Word on the street in Little Rock is that its intrepid and indefatigable coroner with a heart of gold, Mark Malcolm, who this writer knows personally as a stand up guy, will be on Larry King Live tomorrow on CNN, 9 pm, 12 am, 3 am ET, telling about his trip to New Orleans as a volunteer to cope with the dead bodies, and FEMA would not allow them to deal with any of the dead without signing off on it, and FEMA would never sign off. He apparently gave up in frustration, and he is going on Larry King Live to tell his story about his experience with the Federal Emergency Mismanagement Agency. See Katrina Dead to be Warehoused in Former Leper Town, below.

(Keep in mind that this is third hand information but from what I consider reliable sources or it wouldn't be up here.)

No confirmation on Larry King Live tonight, other than they have "many guests" tomorrow. King will often have unnamed guests. Tonight was no exception. Dr. Phil was the only advertized guest on CNN's website for tonight.

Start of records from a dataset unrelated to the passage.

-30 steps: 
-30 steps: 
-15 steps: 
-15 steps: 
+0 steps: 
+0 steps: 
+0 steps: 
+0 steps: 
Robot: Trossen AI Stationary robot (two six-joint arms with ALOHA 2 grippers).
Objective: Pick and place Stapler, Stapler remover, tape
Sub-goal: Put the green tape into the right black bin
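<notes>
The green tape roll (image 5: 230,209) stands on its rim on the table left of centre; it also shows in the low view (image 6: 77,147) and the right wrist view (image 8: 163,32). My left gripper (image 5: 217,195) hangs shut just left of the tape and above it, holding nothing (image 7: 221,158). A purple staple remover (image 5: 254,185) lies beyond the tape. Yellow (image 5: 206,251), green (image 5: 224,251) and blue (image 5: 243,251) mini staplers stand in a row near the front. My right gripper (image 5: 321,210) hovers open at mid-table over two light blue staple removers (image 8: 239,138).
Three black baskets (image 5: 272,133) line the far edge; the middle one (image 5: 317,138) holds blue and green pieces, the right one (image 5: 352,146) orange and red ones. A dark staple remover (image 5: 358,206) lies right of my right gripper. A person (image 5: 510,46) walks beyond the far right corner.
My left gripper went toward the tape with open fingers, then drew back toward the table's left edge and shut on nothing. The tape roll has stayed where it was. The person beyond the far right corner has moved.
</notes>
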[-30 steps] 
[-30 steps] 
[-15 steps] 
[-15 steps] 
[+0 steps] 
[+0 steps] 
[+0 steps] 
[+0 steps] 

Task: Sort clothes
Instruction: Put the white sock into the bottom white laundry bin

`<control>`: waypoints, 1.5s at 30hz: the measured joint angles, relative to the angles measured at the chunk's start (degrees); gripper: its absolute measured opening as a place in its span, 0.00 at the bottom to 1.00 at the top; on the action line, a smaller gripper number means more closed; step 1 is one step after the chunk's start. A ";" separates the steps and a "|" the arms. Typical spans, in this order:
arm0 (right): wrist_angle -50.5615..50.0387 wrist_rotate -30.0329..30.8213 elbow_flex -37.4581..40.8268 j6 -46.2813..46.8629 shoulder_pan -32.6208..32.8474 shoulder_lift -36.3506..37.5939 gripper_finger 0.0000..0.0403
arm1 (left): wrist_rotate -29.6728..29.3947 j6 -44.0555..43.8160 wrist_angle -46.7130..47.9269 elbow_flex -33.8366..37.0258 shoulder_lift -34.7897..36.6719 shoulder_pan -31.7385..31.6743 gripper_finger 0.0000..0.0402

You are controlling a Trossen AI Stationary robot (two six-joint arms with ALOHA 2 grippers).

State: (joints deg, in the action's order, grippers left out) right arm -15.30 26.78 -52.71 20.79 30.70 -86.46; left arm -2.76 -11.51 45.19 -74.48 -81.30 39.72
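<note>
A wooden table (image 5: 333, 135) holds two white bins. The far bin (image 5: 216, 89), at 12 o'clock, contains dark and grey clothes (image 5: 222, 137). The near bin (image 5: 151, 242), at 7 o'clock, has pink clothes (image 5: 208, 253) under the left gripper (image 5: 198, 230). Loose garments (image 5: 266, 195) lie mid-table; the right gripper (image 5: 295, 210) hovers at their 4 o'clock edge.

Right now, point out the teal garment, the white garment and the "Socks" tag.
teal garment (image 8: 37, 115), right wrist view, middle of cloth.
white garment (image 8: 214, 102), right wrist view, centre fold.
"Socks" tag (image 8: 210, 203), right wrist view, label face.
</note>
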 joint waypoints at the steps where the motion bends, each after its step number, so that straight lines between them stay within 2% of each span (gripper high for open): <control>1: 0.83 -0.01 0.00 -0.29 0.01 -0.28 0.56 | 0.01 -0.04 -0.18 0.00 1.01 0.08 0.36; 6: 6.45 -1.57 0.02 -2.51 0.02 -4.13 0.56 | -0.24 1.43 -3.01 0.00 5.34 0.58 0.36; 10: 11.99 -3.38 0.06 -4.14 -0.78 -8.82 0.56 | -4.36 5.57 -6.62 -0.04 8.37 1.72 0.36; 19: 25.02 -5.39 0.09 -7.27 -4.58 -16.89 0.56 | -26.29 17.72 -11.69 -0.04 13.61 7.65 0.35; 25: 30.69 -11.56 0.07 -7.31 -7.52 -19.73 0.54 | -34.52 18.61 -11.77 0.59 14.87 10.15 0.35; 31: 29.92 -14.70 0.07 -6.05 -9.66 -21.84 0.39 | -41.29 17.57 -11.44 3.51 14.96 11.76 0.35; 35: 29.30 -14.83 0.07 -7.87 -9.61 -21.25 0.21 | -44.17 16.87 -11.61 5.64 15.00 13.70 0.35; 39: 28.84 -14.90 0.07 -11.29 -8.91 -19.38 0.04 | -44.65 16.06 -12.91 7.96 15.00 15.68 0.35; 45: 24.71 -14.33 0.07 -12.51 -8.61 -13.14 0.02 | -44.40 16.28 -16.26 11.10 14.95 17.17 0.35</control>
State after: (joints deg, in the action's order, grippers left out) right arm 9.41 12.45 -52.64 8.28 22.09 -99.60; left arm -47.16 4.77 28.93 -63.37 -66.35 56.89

Malcolm went to Southeast Asia on his own dime to aid in recovery and identification of the dead after the December 26th tsunami, and he stayed three weeks. See "Tidal-wave recovery left mark on coroner," Arkansas Democrat Gazette (Feb. 20, 2005) (not a free link available). (Google his name and see all the articles about him if you care.)

I assumed he would also go to New Orleans, since it is only a little over 400 miles from here. He's that kind of guy, and I'm proud to know him.

Update:

AOL has a CNN video about the St. Gabriel Morgue using refrigerated trucks. "CNN's Christiane Amanpour went to one community chosen to house a makeshift morgue for Katrina's victims." She's best known as a war correspondent, but she's their best known international correspondent.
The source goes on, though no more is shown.